### About this exercise
Only the closing stretch of the material is wanted: the line containing "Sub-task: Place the" and every line after it, transcribed exactly.

### Dataset content
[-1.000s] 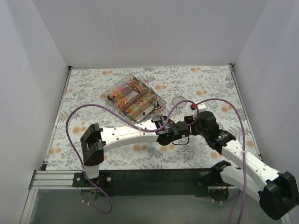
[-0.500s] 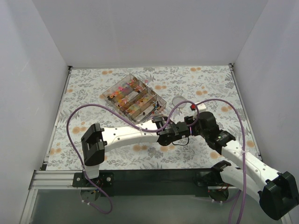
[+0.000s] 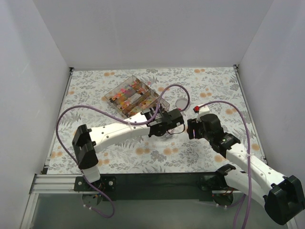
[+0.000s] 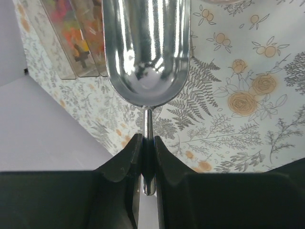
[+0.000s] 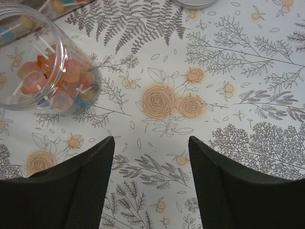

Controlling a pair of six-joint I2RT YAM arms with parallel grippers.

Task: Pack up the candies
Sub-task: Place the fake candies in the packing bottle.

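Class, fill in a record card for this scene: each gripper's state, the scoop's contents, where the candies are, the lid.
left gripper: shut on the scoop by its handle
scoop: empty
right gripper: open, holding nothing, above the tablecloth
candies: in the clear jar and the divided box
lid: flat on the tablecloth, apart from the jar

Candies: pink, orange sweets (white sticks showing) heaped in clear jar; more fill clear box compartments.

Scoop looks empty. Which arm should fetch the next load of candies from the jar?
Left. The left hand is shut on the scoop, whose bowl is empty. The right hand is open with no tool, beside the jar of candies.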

### Response below
Sub-task: Place the fake candies in the packing bottle.

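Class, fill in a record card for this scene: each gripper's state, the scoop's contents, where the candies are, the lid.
left gripper: shut on the scoop by its handle
scoop: empty
right gripper: open, holding nothing, above the tablecloth
candies: in the clear jar and the divided box
lid: flat on the tablecloth, apart from the jar

Candies: pink, orange sweets (white sticks showing) heaped in clear jar; more fill clear box compartments.

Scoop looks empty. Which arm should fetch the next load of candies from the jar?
Left. The left hand is shut on the scoop, whose bowl is empty. The right hand is open with no tool, beside the jar of candies.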

Work on this exercise is done.